Meredith C. Carroll: The thing they don’t tell parents
For a couple of decades I’ve had a recurring nightmare in which I’m days away from graduating college only to realize I forgot to attend all classes for the previous four years. I also have zero academic textbooks, I don’t know what courses I registered for or where any of the classrooms are located, and my dorm room has all the charm and ambience of a coffin.
Some form of that bad dream has been keeping me up in recent months, only instead of me and college, it’s my younger daughter and the fourth grade. She finishes elementary school in a couple of weeks and thanks to COVID-19, I have neither stepped foot into her classroom a single time this year nor have I been allowed past the school’s front doors. I don’t know what her desk looks like (other than messy, because I’m her mom and I know things) and I definitely couldn’t pick more than half of her classmates out of a lineup. Up until yesterday I’d met her teacher in person just once, and that was back in late August or early September, which in pandemic time is basically three years ago.
Of all the advice gifted to me when my older daughter was born nearly 13 years ago, only one friend suggested I think about carving out space in my life to volunteer in my children’s elementary school classes. (Another one suggested that I strongly consider private school if only because many of them discourage or specifically prohibit parental involvement on campus.)
After having my girls largely at home with me until they started kindergarten, I expected that I’d seen quite enough of them when their academic education began in earnest. Except I ended up volunteering to help my older daughter’s beloved kindergarten teacher for an hour every week with such tasks as quizzing small children with sticky faces and short attention spans on the spelling of high frequency words, and alphabetizing 11,496 worksheets into Friday folders (every week). It was an hour every week that brought me the kind of joy that I imagine grandparents get from seeing their grandchildren giggly and smelling of baby powder — and then get to pass them back to someone else as the mood and odors start souring.

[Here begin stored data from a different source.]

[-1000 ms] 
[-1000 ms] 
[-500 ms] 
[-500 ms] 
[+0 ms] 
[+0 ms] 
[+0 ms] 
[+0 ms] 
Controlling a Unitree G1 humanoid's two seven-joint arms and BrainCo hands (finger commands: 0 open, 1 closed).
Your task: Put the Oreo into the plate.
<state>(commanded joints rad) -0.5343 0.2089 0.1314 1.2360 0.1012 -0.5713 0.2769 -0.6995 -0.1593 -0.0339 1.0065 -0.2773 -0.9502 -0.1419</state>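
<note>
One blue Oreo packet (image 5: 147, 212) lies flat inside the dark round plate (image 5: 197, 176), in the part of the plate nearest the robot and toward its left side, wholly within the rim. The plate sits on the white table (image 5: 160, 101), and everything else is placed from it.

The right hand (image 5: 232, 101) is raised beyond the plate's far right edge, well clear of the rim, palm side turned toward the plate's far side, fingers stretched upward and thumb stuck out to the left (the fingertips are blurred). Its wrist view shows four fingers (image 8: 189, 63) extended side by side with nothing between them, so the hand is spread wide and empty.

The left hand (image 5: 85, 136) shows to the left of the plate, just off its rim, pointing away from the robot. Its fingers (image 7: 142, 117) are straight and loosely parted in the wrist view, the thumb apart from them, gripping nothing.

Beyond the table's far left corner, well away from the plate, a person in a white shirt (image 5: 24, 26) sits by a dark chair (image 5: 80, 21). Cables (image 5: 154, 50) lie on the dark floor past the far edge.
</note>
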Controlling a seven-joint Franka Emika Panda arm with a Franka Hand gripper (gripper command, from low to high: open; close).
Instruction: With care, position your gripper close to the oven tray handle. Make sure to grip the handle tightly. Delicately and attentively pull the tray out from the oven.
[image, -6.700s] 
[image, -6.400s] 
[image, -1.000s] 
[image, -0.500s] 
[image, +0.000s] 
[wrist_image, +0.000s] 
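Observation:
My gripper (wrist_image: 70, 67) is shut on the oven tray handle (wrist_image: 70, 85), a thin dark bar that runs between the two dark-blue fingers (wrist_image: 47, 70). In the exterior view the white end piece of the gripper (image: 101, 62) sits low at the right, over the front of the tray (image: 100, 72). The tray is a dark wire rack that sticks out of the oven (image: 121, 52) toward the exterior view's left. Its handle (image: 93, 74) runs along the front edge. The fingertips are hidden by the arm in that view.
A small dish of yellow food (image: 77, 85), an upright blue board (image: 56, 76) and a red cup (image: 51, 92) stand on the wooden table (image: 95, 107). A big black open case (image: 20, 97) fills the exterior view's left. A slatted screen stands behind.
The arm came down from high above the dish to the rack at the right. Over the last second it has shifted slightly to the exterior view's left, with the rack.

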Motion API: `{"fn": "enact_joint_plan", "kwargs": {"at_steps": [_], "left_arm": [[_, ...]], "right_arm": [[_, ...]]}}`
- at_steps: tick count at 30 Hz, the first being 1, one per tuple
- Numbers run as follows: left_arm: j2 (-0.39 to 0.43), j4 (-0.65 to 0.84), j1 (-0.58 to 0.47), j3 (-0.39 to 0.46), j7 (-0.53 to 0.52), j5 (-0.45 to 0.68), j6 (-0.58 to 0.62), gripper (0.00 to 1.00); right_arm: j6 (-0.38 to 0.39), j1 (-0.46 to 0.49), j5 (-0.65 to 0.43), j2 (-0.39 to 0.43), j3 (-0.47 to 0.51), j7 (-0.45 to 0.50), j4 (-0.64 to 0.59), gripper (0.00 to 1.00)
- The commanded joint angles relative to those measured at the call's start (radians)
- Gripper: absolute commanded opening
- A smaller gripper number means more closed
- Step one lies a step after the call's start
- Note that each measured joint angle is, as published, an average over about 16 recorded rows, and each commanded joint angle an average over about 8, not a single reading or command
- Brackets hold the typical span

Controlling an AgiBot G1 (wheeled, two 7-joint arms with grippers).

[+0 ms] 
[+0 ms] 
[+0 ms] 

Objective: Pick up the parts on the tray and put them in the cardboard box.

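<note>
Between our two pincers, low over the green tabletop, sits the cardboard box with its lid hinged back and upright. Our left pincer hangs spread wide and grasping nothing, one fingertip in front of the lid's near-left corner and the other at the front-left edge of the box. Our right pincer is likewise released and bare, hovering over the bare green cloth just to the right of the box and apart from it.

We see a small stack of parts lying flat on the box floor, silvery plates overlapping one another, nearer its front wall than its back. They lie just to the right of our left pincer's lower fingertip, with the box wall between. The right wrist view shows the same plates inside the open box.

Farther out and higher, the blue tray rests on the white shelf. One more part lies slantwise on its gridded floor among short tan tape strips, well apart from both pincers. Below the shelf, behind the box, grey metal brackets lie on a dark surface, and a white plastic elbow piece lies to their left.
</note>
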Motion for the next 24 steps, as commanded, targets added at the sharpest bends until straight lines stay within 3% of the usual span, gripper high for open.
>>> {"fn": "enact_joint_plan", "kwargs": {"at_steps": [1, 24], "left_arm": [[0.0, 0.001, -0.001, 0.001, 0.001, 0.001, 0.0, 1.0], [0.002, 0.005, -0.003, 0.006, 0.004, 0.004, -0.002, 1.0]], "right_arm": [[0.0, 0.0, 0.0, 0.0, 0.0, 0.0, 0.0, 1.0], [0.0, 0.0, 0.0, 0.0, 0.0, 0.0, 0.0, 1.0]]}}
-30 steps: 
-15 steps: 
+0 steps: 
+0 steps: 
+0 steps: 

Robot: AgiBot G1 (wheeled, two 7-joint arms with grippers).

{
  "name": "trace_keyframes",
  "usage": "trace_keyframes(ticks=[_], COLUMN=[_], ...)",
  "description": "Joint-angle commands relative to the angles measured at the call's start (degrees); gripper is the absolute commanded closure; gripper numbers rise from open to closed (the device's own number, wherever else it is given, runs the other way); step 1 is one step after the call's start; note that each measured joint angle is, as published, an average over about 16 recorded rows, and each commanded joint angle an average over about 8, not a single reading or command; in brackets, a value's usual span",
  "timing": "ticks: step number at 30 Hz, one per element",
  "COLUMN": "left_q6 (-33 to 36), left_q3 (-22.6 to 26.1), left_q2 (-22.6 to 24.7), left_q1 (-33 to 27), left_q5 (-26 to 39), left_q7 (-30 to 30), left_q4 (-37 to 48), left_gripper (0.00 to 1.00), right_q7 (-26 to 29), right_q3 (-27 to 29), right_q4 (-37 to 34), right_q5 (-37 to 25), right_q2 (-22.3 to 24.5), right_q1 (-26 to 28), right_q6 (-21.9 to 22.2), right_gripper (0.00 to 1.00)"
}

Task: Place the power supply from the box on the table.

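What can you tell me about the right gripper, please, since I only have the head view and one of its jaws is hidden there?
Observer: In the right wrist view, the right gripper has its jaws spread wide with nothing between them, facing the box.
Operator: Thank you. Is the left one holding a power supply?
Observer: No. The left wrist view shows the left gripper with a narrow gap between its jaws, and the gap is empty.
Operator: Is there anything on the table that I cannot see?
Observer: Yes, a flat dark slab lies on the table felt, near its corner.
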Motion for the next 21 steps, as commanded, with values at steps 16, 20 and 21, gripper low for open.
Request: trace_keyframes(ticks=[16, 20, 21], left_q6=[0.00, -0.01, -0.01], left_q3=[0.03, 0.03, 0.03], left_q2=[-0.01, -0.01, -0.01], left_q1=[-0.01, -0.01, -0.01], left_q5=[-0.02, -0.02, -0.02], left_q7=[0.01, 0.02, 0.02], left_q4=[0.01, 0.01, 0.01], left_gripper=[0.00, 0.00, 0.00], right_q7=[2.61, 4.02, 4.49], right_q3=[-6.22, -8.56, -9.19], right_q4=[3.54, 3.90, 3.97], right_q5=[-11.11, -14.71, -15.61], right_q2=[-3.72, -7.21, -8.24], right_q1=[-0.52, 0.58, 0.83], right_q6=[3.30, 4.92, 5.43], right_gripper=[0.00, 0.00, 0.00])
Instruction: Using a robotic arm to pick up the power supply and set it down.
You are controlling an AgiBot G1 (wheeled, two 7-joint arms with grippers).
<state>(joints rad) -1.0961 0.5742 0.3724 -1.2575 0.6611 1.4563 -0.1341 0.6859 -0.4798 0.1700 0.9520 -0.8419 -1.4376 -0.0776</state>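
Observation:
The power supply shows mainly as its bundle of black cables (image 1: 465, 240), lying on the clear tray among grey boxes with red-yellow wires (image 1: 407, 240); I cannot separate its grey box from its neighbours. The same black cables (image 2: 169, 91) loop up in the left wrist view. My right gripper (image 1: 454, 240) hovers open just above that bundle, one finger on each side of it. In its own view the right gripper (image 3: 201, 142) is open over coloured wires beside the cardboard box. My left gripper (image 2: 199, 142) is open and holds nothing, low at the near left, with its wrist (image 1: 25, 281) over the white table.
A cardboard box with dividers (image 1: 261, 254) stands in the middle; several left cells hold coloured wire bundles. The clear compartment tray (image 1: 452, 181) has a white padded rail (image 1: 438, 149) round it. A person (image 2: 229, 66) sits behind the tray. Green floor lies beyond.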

I caught on early that being in a room where my kids are when I’m not the one in charge is among the secret delights of parenting. As soon as the school bell rings, the power dynamic shifts. I’m a fly on the wall who also sharpens pencils while my kids vie for their teacher’s attention and advocate for themselves among their peers, asserting independence not as my offspring but as their own human beings. I watch as they take a lot of what they’ve learned and picked up on at home and spin it through their own personalities. And sometimes I get the added bonus of seeing them scan the room, an extra twinkle of pride and exhilaration in their eyes when they land on me.
Then COVID-19 struck and it was immediately obvious to all of us that I am not the same as their teachers and they bear no resemblance to students or people when their classroom is located in their bedrooms upstairs at home. Neither nature nor nurture could have prepared me either for so much consecutive togetherness or having to prepare so many snacks. The pandemic stole so much, including the luxury of being a bystander and not a constant first responder in my children’s lives.
It’s why I begged and cajoled my fourth grader’s teacher into letting me be the parent chaperone for yesterday’s class bicycle rodeo. It was a largely ordinary ride from school to the park at the end of the trail by where I live: a few kids walked their bikes up the steeper hills, someone (everyone) cut the line, and while no one fell, one kid scratched their eye in an unfortunate encounter with a tree branch.
But what was utterly remarkable was that for the first time in 15 months, I got to see my youngest child among her teacher and classmates for the first time since she’s in fourth grade and the last time that she’s in elementary school. I’d been so worried that she didn’t finish third grade last year (thanks, COVID-19) and now in a few months she’s heading off to middle school. As it turns out, she grew up more at school this year than she’d let on at home.
The bike rodeo and picnic only lasted a few hours, but it nourished a piece of my parenting soul that I’ve been missing terribly. My daughter didn’t seek me out to play with her and her friends (which was fine by me because I prefer soccer games with actual rules), but her smile was genuine when I’d walk by to snap a photo or hold out my hand to provide a receptacle for her trash. She even looked over at me and winked when one of her friends named my presence as among the best parts of the day, which, of course, ended up being mine, too.